Task objective: Say the data back exactly as it is written below.

********

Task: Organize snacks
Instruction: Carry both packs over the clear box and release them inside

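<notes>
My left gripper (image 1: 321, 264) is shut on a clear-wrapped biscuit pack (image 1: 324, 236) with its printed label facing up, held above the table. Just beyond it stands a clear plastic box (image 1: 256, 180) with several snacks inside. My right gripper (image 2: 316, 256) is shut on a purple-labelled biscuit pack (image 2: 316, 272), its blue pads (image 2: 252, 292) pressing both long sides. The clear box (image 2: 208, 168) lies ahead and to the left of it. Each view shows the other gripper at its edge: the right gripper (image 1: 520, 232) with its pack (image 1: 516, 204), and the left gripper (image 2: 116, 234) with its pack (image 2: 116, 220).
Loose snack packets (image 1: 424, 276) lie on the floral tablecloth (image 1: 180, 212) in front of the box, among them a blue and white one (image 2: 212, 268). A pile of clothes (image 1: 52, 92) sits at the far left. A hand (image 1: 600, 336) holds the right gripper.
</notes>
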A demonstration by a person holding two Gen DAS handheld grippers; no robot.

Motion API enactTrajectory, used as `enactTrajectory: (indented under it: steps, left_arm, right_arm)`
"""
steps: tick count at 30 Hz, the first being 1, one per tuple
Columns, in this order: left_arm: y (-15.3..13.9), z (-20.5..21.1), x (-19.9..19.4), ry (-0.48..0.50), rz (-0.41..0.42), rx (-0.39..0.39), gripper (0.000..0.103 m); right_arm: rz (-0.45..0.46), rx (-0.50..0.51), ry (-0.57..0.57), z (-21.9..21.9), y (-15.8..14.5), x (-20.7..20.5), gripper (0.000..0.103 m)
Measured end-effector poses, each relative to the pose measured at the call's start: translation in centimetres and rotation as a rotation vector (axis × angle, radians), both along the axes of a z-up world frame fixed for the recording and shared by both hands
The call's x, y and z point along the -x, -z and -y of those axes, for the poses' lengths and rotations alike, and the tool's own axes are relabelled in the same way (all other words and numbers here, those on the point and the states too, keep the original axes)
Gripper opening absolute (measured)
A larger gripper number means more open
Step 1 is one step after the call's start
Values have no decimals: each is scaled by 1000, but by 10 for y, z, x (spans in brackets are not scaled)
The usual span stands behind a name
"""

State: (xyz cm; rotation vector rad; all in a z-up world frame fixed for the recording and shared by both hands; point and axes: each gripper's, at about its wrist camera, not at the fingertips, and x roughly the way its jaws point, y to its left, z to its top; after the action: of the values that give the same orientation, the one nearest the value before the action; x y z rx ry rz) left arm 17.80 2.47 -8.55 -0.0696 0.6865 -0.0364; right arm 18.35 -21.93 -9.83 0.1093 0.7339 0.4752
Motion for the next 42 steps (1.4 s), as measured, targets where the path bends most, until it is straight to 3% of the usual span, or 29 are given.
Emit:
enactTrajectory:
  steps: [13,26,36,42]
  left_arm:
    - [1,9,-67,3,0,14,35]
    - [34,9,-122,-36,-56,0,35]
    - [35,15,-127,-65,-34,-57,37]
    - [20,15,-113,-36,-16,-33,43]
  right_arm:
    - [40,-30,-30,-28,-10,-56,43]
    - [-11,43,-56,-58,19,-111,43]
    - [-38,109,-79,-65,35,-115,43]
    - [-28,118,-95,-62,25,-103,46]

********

Solution to the problem:
Task: Organize snacks
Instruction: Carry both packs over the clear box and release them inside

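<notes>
My left gripper (image 1: 321, 264) is shut on a clear-wrapped biscuit pack (image 1: 324, 236) with its printed label facing up, held above the table. Just beyond it stands a clear plastic box (image 1: 256, 180) with several snacks inside. My right gripper (image 2: 316, 256) is shut on a purple-labelled biscuit pack (image 2: 316, 272), its blue pads (image 2: 252, 292) pressing both long sides. The clear box (image 2: 208, 168) lies ahead and to the left of it. Each view shows the other gripper at its edge: the right gripper (image 1: 520, 232) with its pack (image 1: 516, 204), and the left gripper (image 2: 116, 234) with its pack (image 2: 116, 220).
Loose snack packets (image 1: 424, 276) lie on the floral tablecloth (image 1: 180, 212) in front of the box, among them a blue and white one (image 2: 212, 268). A pile of clothes (image 1: 52, 92) sits at the far left. A hand (image 1: 600, 336) holds the right gripper.
</notes>
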A demonstration by a person holding two Gen DAS handheld grippers; no robot.

Motion API enactTrajectory, used as `enactTrajectory: (indented under it: steps, left_arm, right_arm)`
"""
steps: tick count at 30 Hz, the first being 1, one per tuple
Columns, in this order: left_arm: y (-15.3..13.9), z (-20.5..21.1), x (-19.9..19.4), ry (-0.48..0.50), rz (-0.41..0.42), rx (-0.39..0.39), gripper (0.000..0.103 m); right_arm: rz (-0.45..0.46), rx (-0.50..0.51), ry (-0.57..0.57), z (-21.9..21.9), y (-15.8..14.5), x (-20.7..20.5), gripper (0.000..0.103 m)
Measured end-effector poses, each relative to the pose measured at the call's start: translation in centimetres and rotation as a rotation vector (axis × angle, radians), both along the axes of a z-up world frame fixed for the recording and shared by both hands
The call's x, y and z point along the -x, -z and -y of those axes, for the poses' lengths and rotations alike, and the tool's own axes are relabelled in the same way (all other words and numbers here, those on the point and the states too, keep the original axes)
Gripper opening absolute (measured)
A larger gripper number means more open
Step 1 is one step after the call's start
Values have no decimals: each is scaled by 1000, but by 10 for y, z, x (spans in brackets are not scaled)
The usual span stands behind a name
"""

State: (xyz cm; rotation vector rad; all in a z-up world frame fixed for the recording and shared by both hands; point and axes: each gripper's, at about its wrist camera, not at the fingertips, and x roughly the way its jaws point, y to its left, z to its top; after the action: of the values that give the same orientation, the one nearest the value before the action; x y z rx ry rz) left arm 17.80 2.47 -8.55 -0.0696 0.6865 -0.0364; right arm 18.35 -21.93 -9.83 0.1093 0.7339 0.4752
Motion for the next 42 steps (1.4 s), as measured, targets where the path bends most, until it is straight to 3% of the usual span, or 29 are given.
Emit:
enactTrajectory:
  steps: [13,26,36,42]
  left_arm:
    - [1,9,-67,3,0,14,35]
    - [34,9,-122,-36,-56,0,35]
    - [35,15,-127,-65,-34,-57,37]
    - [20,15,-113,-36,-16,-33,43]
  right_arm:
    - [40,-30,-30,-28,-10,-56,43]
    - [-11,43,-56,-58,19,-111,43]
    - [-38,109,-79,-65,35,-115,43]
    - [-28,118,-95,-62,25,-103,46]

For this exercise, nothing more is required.